Aline von Drateln berichtet in ihrer "Tagesspiegel"-Kolumne "Babylon Aline" über einen Abend in Berlin, zu dem das Stuttgarter Modehaus Breuninger und Monopol geladen hatten. Dazu hatte sich die Kolumnistin farbenfroh angezogen - und wurde dann von den anderen Gästen etwas im Stich gelassen: "Die Berliner Kunstszene kleidet sich so konform wie Gäste einer Beerdigung. Auch, wenn sie mit der Modebranche fusioniert. Auch, wenn der Anlass eine Frühjahrskollektion ist. Nicht nur die breiten Rahmen der obligatorischen eckigen Brillen sind dunkel.

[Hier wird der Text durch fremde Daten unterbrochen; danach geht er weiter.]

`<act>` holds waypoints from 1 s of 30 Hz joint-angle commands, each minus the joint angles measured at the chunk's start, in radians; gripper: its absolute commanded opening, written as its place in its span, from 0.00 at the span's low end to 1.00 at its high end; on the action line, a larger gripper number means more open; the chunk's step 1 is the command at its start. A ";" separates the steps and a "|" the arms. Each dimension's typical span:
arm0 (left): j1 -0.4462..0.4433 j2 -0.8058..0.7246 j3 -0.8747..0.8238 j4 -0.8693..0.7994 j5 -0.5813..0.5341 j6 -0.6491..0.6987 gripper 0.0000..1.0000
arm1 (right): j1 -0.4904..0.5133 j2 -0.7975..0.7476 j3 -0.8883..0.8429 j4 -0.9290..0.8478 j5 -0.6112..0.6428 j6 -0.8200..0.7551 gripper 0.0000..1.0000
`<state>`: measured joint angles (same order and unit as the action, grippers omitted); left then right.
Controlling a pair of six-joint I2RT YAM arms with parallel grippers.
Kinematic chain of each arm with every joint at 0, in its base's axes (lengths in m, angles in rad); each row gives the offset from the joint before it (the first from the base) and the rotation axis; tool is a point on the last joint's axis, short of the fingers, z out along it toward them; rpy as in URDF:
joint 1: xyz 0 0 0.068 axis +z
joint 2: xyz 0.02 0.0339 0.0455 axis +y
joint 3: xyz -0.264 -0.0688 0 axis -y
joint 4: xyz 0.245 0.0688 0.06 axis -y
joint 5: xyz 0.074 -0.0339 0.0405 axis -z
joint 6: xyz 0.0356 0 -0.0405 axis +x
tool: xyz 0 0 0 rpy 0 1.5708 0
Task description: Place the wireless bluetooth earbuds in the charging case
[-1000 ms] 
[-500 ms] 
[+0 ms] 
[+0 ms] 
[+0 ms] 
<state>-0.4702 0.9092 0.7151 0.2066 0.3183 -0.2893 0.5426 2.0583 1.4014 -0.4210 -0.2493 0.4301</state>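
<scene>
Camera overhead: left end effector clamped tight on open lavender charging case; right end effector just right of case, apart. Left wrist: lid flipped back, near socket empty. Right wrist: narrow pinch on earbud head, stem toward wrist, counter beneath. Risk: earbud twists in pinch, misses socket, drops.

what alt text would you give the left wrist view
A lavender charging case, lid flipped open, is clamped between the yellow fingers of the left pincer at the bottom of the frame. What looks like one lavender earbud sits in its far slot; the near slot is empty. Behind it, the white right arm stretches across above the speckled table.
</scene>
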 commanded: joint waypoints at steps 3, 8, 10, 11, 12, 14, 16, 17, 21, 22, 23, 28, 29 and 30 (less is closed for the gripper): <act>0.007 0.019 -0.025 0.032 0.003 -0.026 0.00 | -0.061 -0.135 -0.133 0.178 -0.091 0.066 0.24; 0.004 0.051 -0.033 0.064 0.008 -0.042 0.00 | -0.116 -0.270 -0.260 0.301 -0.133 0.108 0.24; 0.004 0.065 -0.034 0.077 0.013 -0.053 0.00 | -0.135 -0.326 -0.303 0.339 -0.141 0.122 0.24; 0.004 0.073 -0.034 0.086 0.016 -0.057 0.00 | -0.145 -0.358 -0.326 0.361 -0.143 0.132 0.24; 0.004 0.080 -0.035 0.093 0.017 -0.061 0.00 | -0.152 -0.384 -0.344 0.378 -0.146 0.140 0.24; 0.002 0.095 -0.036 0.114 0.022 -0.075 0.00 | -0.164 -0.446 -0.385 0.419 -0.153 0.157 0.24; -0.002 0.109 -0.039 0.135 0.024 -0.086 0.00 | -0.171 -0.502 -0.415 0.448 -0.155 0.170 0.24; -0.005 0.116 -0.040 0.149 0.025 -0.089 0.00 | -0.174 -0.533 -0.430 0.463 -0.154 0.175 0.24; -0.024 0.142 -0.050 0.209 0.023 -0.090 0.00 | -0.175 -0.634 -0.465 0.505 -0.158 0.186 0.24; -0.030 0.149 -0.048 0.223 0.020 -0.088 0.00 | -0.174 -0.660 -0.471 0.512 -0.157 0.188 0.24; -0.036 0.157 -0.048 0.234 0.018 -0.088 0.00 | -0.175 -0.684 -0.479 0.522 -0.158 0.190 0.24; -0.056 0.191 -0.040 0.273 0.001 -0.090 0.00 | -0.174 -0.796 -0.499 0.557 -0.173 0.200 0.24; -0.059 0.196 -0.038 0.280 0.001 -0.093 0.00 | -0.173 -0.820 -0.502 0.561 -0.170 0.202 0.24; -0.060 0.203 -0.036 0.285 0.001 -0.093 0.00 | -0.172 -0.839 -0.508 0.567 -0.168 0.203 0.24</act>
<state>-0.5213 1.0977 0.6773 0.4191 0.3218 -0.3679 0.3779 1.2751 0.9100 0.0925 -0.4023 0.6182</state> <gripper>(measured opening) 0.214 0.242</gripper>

Nur vereinzelte bunte Mützen pimpen das Bild auf wie kleine Krokusse auf dem Tempelhofer Feld bei Nacht."

Film

Für Regisseur Werner Herzog gehört es zum Filmemachen dazu, auch mal gesetzliche Grenzen auszutesten. "Man muss ein gewisses Maß an, ich sage mal, guter krimineller Energie haben", scherzte der 82-Jährige in der Sendung "60 Minutes", die der US-Senders CBS am Sonntag ausstrahlte. So habe er seine erste Kamera von einer Filmschule in München mitgenommen und nicht zurückgebracht - kein Diebstahl, sondern vielmehr "Enteignung", lachte Herzog. Fürs Filmemachen müsse man sich von der Norm lösen. Mehr als 70 Filme und Dokumentationen zählen dem Bericht zufolge zu Herzogs Werken. Auch mit 82 Jahren ist er weiter am Arbeiten - auch als Dozent für angehende Filmemacher. Dabei sollen seine Schüler aus dem wahren Leben schöpfen: "Verdient Geld, um eure ersten Filme zu finanzieren. Aber verdient es nicht mit Büroarbeit. Geht raus und arbeitet als Türsteher in einem Sexclub", rät er laut Bericht seinen Schülern. Der Filmemacher wurde in München geboren, lebt aber seit Langem in den USA. Herzog hat Filme wie "Fitzcarraldo" mit Klaus Kinski und "Königin der Wüste" mit Nicole Kidman gedreht. Das amerikanische "Time"-Magazin wählte ihn 2009 unter die 100 einflussreichsten Personen der Welt.